16 / septiembre / 2021 | 20:44 hrs.

Travesías imposibles

Ana Rincón Gallardo

Como muchos de ustedes, tengo seres queridos en la Ciudad de México, tengo también que acudir con frecuencia a esa urbe por razones de trabajo. Sin embargo, este viaje que tardaba a lo sumo tres horas se ha convertido en una travesía peligrosa y eterna. ¡Mi hija hizo más de siete horas en su última visita!

Si a esto añadimos los asaltos y los múltiples accidentes ocurridos en esa vialidad, llegaremos a la conclusión de que estamos ante una carretera muy peligrosa y, al parecer, mal administrada. Desde que me acuerdo, siempre ha estado en obra. Esta carretera es como la arteria aorta del país, un vaso comunicante por el que se trasladan decenas de miles de personas cada día, así como un sinfín de mercancías desde y hacia la frontera. Si en verdad queremos que exista progreso y que empresas de otros países consideren invertir en México, es indispensable que sus carreteras se encuentren en buen estado y se pueda transitar por ellas con seguridad y fluidez.

Pero el problema de los traslados no termina en las autopistas, también está en la forma en que los funcionarios públicos hacen sus diseños de flujo para todos los trámites de sus dependencias.

Tuve que realizar la inscripción de un embargo ante el Registro Público de la Propiedad y del Comercio, después de una odisea ante juzgados. El viernes pasado, partí jubilosa hacia el centro con todos los documentos bajo el brazo, hacía un calor terrible, no encontraba lugar donde dejar mi ve-hículo y, cuando por fin logré estacionarme, me di cuenta de que tendría que caminar muchas cuadras bajo el rayo del sol. Después de una caminata agobiante, llegue al edificio sólo para descubrir que estaba cerrado, ¡pues todo el personal había tenido una junta con el secretario de Gobierno!

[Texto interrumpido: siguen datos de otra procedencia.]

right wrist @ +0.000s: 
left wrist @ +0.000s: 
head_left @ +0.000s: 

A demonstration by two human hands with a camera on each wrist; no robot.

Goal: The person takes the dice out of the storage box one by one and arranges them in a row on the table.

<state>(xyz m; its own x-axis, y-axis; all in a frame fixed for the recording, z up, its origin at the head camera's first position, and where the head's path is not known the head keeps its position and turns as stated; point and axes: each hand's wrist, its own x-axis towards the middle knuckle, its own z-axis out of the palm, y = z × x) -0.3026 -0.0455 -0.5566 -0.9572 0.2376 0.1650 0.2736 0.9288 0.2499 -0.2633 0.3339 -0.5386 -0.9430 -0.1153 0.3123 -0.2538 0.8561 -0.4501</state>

El lunes volví al centro para realizar el trámite. Una vez más, fue un triunfo encontrar un lugar de estacionamiento, pero la oficina estaba abierta y nos atendieron pronto. Una señorita nos comunicó amablemente que debíamos hacer el pago por esa gestión en una tienda OXXO, puesto que en esa oficina ya no se hacían cobros. Con los papeles en la mano caminamos hacia el Jardín Guerrero, pero en esa tienda no se pudo hacer el pago por fallas del sistema. Nos pusimos otra vez en marcha, recorriendo otras cuatro o cinco cuadras hasta la siguiente tienda, el calor ya estaba en su apogeo y encontramos el mismo resultado. Esta vez, la dependiente nos aseguró que las fallas del sistema eran frecuentes, pero que a veces sí se podía efectuar el pago. Decidí acudir al banco más próximo, donde por fin pude realizar el trámite, retomando el camino bajo el inclemente sol queretano hacia el hermoso edificio de la calle de Madero. Cuando por fin concluí la encomienda, había invertido más de tres horas en el periplo… y la próxima semana debo regresar.

Me pregunto lo que sufrirán las personas de la tercera edad o aquellas que tienen problemas de movilidad. Imaginemos la frustración de los ciudadanos que tuvieron que tomar varios autobuses urbanos para llegar al centro el pasado viernes y encontraron el edificio vacío. Considero que nuestras autoridades tienen la obligación de pensar más en sus usuarios, sobre todo en aquellos que no pueden estar peregrinando por todos lados. Pongámonos en el lugar de quienes se trasladan en silla de ruedas o muletas, sólo así podremos presumir de ser verdaderamente incluyentes, y que nuestra forma de gobernar es verdaderamente humanista.